THE RESPONDENTS SUBMISSIONS
(20) Mr Da Silva on the respondents behalf argued that this matter is not urgent, as the application constituted an abuse of the court process in that the respondents have occupied the immovable property in question and have been in possession of the moveable assets from the 15 January 2009 with the knowledge and consent of the applicant.
(21) Further Mr Da Silva contended that in terms of the sale agreement entered into between the parties on 24 August 2009, the effective date is defined therein as 1 May 2009. This he submitted, constituted a reaffirmation of the fact that the respondents have occupied the property and have been in possession of the moveable assets for a considerable period of time, consequently, the grounds for the applicant’s purported or perceived apprehension predicating the basis for urgency have existed since the 1 May 2009, and this negatives urgency as contended for by the applicant.
(22) In the alternative, counsel argued that the respondents are not involved in any illegal activity on the immovable property, as currently no mining activities are conducted thereon by the respondents which could amount to a contravention of any statutory prohibition, consequently, the perceived possibility of harm is accordingly non-existent.
(23) The respondents deny that they have entered into any contracts with third parties on behalf of the applicant, and argue that the applicants fears that the immovable property and movable assets are at risk because JCT Protection Services CC no longer performs security functions on the immovable property are unfounded and without merit, because a security company SA Security has been employed by the respondents to perform the very same security functions as the former did.
(24) The respondents allege that even though the respondents are not presently engaged in mining activities on the immovable property, waybills are utilised to control the arrival and departure of goods associated with the respondents business.
(25) The respondents contend that the applicant’s concerns that it has cause to fear that it will suffer irreparable harm if the they are to remain in occupation of immovable property and be in possession of movable assets, conveniently ignores the fact that they stand to forfeit an amount of almost R8 million already paid in favour of the applicant as pre-determined damages should it be found that the agreement was lawfully cancelled.

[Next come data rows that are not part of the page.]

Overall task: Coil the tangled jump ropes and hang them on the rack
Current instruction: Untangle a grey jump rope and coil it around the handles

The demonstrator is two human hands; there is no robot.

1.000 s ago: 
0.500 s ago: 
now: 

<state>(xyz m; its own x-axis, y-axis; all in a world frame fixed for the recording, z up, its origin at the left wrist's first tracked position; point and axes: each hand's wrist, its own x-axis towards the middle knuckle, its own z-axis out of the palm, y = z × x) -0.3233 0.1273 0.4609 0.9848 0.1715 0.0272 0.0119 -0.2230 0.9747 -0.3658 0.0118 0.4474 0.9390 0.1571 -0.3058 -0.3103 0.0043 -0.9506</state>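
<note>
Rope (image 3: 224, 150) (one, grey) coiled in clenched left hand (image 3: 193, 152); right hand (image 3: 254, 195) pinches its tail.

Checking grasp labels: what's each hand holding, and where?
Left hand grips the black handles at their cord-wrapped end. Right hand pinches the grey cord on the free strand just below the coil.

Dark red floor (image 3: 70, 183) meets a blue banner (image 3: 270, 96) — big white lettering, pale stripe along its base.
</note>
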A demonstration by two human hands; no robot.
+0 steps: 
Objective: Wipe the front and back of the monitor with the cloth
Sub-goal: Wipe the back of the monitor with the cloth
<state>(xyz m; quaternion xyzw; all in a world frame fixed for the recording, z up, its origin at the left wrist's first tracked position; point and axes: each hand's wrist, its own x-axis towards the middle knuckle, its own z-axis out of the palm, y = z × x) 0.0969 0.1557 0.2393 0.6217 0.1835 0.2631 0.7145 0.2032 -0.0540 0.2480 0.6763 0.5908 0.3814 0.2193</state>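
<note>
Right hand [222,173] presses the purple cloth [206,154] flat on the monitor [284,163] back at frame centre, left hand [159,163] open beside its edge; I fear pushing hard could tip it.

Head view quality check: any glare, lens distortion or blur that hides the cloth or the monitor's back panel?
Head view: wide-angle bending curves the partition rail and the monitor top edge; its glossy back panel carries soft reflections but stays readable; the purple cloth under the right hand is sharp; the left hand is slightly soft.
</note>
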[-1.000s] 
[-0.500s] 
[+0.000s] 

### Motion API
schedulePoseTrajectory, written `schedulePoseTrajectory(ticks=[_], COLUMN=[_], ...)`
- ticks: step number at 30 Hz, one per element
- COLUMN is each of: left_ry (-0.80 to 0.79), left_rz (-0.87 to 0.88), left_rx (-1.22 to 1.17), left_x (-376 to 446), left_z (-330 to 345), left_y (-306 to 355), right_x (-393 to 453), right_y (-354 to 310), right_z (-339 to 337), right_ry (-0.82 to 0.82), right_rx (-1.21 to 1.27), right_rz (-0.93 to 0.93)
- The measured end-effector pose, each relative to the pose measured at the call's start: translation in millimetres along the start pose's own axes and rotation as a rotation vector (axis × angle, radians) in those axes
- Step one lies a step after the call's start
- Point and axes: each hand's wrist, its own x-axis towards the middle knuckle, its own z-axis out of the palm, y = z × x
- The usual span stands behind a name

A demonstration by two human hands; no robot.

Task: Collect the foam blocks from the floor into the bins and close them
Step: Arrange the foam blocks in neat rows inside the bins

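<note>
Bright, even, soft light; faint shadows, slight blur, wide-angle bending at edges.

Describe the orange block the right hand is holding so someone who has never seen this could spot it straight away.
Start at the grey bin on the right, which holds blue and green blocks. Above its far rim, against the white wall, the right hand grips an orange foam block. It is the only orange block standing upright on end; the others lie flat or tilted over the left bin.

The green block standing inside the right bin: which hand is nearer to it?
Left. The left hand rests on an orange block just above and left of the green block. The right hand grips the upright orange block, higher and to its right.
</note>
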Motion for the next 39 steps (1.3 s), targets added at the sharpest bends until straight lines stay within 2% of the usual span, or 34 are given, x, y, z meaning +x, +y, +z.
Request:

THE APPLICABLE LEGAL PRINCIPLES
(26) The approach of the courts to vindicatory or quasi-vindicatory claims was stated by Stegmann J in Knox D’Arcy Ltd and Others v Jamieson and Others 1995 (2) SA (W) quoting Millin J in Stern and Ruskin NO v Appleson 1951 (3) (W), 813B-C as follows:
“In the case of vindicatory or quasi-vindicatory claims, this (i.e. well- grounded apprehension of irreparable loss) is presumed until the contrary is shown.”
(27) In Fey NO v Van der Westhuizen and Others Meer J quoted with approval the following from an article of J Cane:
“In cases in which the applicant has a vindicatory or quasi-vindicatory claim, he would not be required to prove a well grounded apprehension of irreparable harm, for there is a rebuttable presumption of irreparable injury if the interdict is not granted.”
(28) Similarly, in Hawkins’ Trustees v Corio Saw and Planting Mills Ltd and Others Tindell J stated:
“The principle seems to be that if the thing itself which forms the subject-matter of the disposition is in the hands of the creditor, on a prima facie case being made out by the trustee that he is entitled to reclaim it for the estate, the Court will attach the thing until the trustee’s case can be finally decided, even if mala fides or collusion is not established and the thing itself is money, and even if the probability of irreparable loss has not been established.”
THE EVALUATION OF URGENCY
(29) Our Courts recognise urgency in vindicatory or quasi-vindicatory actions where the preservation of the merx is at stake. The high water mark of the respondents denial that this application is not urgent is encapsulated the assertion that:
“13. The respondents are not involved in any illegal activity on the property. There are currently no mining activities conducted on the premises by the respondents which could amount to a contravention of any statutory prohibition. This apparent ‘possibility’ of harm is accordingly non-existent.” I agree Mr Subel that:
“Apart from this negative assertion, the respondents do not disclose precisely what lawful activities are being conducted on the immovable property and under what licence same are being conducted.”
(30) Having regard to the fact that the applicant was granted a mining license by the Department of Minerals and Energy in terms of section 9(1) read with section 9(3)(e) of the Minerals Act 1991 which had to be converted by the first respondent by lodging a “DME Application” from an old order used mining right into a new order mining right in terms of the Mineral and Petroleum Resources Development Act 28 of 2002, the first respondents failure to prosecute such “DME Application” has serious consequential financial prejudice to the applicant.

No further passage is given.